I am sure that you’ve heard of an editorial calendar, but you may be missing the key to using it as a tool for growing your blog. Bloggers are discovering this secret to blog growth, and for you, it may only be a click away.
Before we get too far, let me review what an editorial calendar is. Skip this part if you’ve heard it before.
An editorial calendar is basically a place where you can see all of your content in a single place. A good editorial calendar will give you a bird’s-eye-view of your entire content publishing plan, and allows you to visualize your marketing strategy at a glance. It is generally visible as a monthly or weekly calendar. A few of its key benefits include:
It’s easy to see why the prospect of an editorial calendar is pretty alluring for any blogger who is looking to get their content more organized. In the coming year, businesses are set to spend more time and money on content marketing than ever before, and it is easy to see why. Many companies that blog generate 67% more leads than companies that don’t1.
Not only can an editorial calendar help you grow your blog, it can also help you grow your bottom line.
Neil Patel, blogger over at Quick Sprout, has listed the editorial calendar as one of the top 10 growth strategies for small business bloggers, and he has good reason to do so. In recent surveys, at least 61% of consumers say they feel better about, and are more likely to buy from, a company that delivers custom content 1. Content marketing is a smart investment for any business, and that means that we need to protect our investment as much as we can.

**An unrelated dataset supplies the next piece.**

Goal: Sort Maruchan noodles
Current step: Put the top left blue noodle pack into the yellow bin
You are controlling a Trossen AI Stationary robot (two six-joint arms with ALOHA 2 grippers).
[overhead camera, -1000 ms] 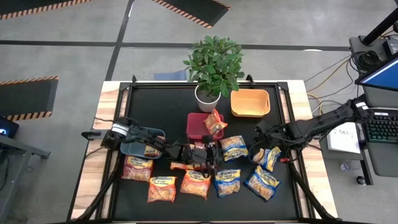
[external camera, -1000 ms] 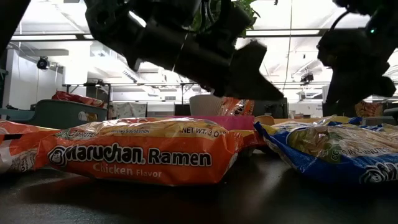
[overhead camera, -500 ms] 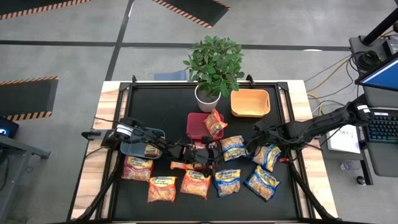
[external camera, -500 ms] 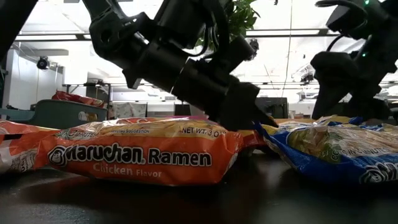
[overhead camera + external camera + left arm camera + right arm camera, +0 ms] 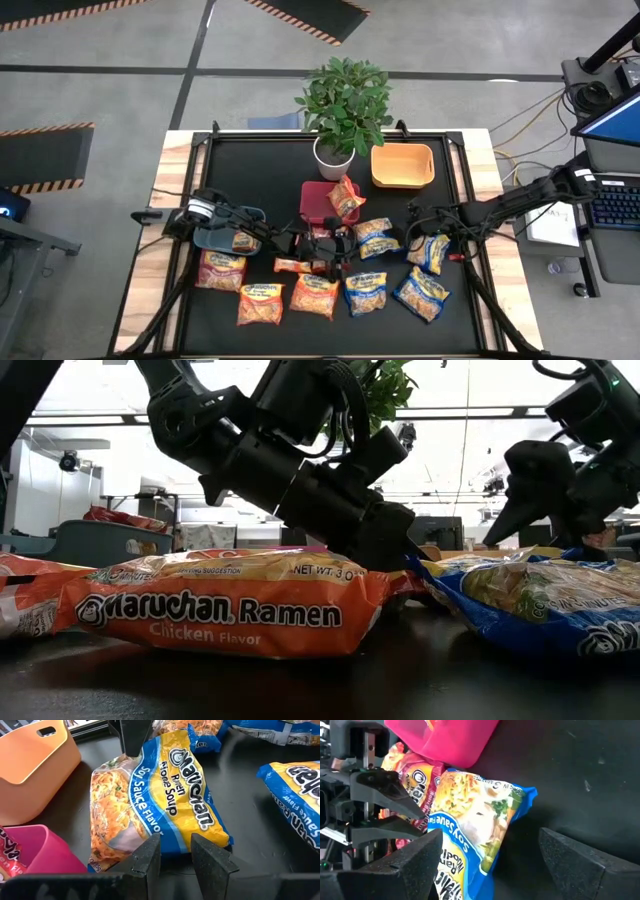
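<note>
I'm looking down on the black tabletop, where the crinkly plastic Maruchan noodle packets are lying scattered along the near half in front of the red plastic bin and orange plastic bin. My left gripper and right gripper are meeting over the blue-and-yellow soy sauce packet beside the red bin. The right jaws are standing wide open around its end; the left fingers are sitting narrowly parted at its edge, grip unclear.

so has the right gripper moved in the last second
Yes. In the high view the right gripper has shifted toward the left arm, closer to the red bin, and now stands open at the blue soy sauce packet.
</note>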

This is precisely why it is so important to install a WordPress editorial calendar on your blog. An editorial calendar will improve your consistency, and put your focus on the things that matter the most to your blog. Here’s the big overview on some of the benefits:
When we write things down and make a plan, we tend to stick with it. It adds accountability, focus, and a constant reminder of our current goals. This isn’t just something made up. It is a scientific fact!
Writing things down stimulates the reticular activating system (RAS) at the base of our brain. This area filters everything that our brain needs to process, giving more importance to the stuff that we’re actively focusing on at the moment. This is where writing things down shines. Author Henriette Anne Klauser says that “Writing triggers the RAS, which in turn sends a signal to the cerebral cortex: ‘Wake up! Pay attention! Don’t miss this detail!’ Once you write down a goal, your brain will be working overtime to see you get it, and will alert you to the signs and signals that […] were there all along.” (Write It Down, Make It Happen)
One of the things that tends to happen for many bloggers and particularly small teams is a lack of strategic focus. For many bloggers, even bloggers that have been at it a long time, the writing process doesn’t amount too more than ‘sit down and type.’ By adding an editorial calendar to your WordPress blogging workflow, you insert strategy directly into your process in a very seamless way. Many users of CoSchedule, our own WordPress editorial calendar plugin, actually find that they improve both their blogging and social media strategy when they commit to using an editorial calendar.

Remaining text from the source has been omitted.